Why the Same Virus Hits People Differently
Genetics play a meaningful role in how severely a virus affects you. Certain gene variants influence how quickly and effectively your immune system detects and responds to an infection. Mutations in the gene for Toll-like receptor 7, a protein involved in early virus detection, were found in young men who developed severe COVID-19 requiring intensive care despite having no other risk factors. A similar pattern was documented during the 2009 H1N1 flu pandemic, where a seven-year-old girl with mutations in both copies of her interferon regulatory factor 7 gene developed a life-threatening infection because her body couldn’t produce enough of the signaling molecules needed to mount an effective antiviral response.

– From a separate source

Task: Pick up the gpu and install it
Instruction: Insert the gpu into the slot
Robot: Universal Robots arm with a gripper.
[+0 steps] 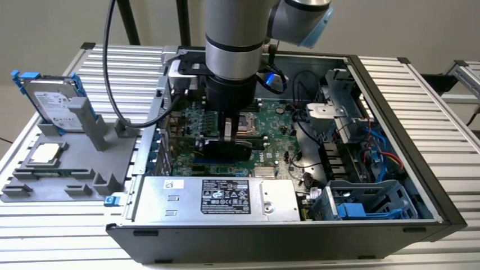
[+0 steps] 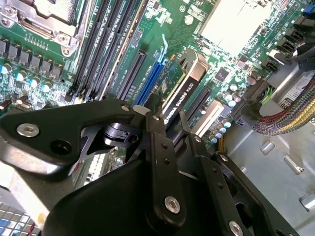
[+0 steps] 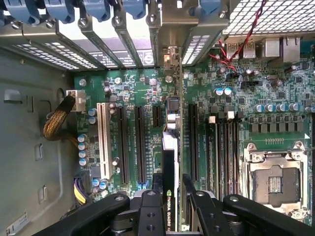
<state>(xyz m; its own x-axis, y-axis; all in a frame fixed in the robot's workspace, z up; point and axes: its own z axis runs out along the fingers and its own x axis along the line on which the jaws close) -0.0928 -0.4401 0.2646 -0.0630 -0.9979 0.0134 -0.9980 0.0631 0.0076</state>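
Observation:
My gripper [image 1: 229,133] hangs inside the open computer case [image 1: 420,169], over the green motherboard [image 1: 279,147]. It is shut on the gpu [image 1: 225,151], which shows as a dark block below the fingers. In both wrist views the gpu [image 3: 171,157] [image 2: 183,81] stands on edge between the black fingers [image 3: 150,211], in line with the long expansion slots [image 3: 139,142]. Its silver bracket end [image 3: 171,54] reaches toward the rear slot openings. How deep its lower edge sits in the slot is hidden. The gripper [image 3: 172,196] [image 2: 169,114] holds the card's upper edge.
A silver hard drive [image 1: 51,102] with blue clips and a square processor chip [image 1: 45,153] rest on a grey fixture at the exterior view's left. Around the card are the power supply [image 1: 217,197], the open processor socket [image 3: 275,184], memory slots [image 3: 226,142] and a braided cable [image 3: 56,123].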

Variations in the genes that shape your cell-surface receptors also matter. The HLA gene system, which helps your immune cells distinguish infected cells from healthy ones, varies widely between individuals and populations. Certain HLA variants have been linked to greater vulnerability to both SARS-CoV-1 and SARS-CoV-2. Even the receptor the virus uses to enter cells can differ: genetic variants of the ACE2 receptor, the doorway SARS-CoV-2 uses to get inside cells, vary in frequency across populations and may influence how easily the virus gains a foothold. These genetic differences help explain why two people in the same household can catch the same virus, with one barely noticing and the other ending up in bed for two weeks.